I have written a javascript web app for document processing. I now desire to hit some web services such as NLTK-server, TIKA-server, and SOLR, for additional processing.
I am able to hit the REST endpoints of all these using curl, but trying to move to javascript/jquery/Ajax I ran into the same-origin (CORS) problem that many have asked about here. It seems the solution is setting up a reverse proxy, and while I understand the concept, the searches I've done provide results that are way over my head. As common as this problem must be (Web apps hitting web services), I have to think that there must be a simple solution. I'm a developer, not a sys admin and reading how to set up Jetty (For example) as a reverse proxy is an exercise in frustration. Would appreciate if someone could point me to a "Proxy 101" tutorial, as my google-fu has come up short.

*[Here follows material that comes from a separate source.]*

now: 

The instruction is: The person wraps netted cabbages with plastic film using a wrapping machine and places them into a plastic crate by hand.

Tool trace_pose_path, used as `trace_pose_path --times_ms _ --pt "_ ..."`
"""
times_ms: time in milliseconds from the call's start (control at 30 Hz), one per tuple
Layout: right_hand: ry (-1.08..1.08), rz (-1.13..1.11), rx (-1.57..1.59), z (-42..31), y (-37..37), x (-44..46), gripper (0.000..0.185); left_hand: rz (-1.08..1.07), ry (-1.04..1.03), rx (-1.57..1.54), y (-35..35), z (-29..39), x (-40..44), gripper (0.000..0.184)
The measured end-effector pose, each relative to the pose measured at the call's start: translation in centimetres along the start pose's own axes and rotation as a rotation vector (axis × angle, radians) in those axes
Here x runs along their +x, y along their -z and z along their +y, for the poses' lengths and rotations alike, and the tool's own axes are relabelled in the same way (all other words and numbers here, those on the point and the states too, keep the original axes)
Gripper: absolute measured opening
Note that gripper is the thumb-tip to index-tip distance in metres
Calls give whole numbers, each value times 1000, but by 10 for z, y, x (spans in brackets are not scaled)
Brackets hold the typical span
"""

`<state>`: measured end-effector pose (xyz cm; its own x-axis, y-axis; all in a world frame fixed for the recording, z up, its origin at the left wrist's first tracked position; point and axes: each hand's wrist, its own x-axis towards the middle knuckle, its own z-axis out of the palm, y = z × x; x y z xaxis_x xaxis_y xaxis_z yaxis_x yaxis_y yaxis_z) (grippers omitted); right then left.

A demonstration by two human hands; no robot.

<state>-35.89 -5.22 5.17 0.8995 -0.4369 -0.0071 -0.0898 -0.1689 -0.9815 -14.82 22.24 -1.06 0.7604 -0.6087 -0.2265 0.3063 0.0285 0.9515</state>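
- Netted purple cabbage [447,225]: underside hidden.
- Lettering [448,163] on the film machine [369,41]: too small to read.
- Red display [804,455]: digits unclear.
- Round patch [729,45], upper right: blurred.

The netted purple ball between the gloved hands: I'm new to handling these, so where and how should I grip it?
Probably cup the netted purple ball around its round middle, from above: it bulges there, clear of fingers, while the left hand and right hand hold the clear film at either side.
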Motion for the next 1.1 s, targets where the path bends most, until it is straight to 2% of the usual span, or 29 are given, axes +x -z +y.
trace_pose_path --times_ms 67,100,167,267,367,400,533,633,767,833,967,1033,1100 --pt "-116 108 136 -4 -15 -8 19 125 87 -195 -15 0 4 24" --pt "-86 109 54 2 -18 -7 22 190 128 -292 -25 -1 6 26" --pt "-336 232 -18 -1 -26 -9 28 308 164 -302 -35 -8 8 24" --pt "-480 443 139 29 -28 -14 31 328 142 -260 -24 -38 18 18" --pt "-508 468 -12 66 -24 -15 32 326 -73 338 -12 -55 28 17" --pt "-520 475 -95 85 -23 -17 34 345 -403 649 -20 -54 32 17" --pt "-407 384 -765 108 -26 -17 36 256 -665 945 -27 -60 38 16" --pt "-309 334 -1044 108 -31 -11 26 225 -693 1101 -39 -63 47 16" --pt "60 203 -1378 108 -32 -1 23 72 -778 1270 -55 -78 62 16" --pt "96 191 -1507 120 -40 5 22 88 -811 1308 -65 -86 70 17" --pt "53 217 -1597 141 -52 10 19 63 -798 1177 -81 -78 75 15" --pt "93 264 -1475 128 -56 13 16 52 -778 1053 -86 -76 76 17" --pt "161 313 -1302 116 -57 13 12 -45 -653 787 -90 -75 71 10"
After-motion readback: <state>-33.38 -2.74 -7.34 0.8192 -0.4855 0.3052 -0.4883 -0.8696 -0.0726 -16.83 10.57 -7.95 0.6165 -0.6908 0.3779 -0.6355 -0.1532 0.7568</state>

**************EDIT************************
I'm developing in Netbeans (I know it's overkill but been using it for years and am comfortable with it) with the embedded GlassFish server. So when executed, I'm running localhost:8383. As for the "Services" I'm hitting, I run:
java -jar tika-server
and it starts up the tika-server listening on port 9998 (also on localhost) and I'm able to submit/retrieve docs using curl. However, when I submit a document to Tika via ajax, I get the CORS error. I was able to hit the SOLR server, but only because I modified the AJAX request to include:
wt:'json'
because Solr supports JSONP. However, I can not assume that every web service I want to hit supports JSONP. I'm using Tika to extract text from .pdfs, .docx ... I've done so in the past when writing Java code, and just including the jar, but trying to move to a web front end is proving difficult.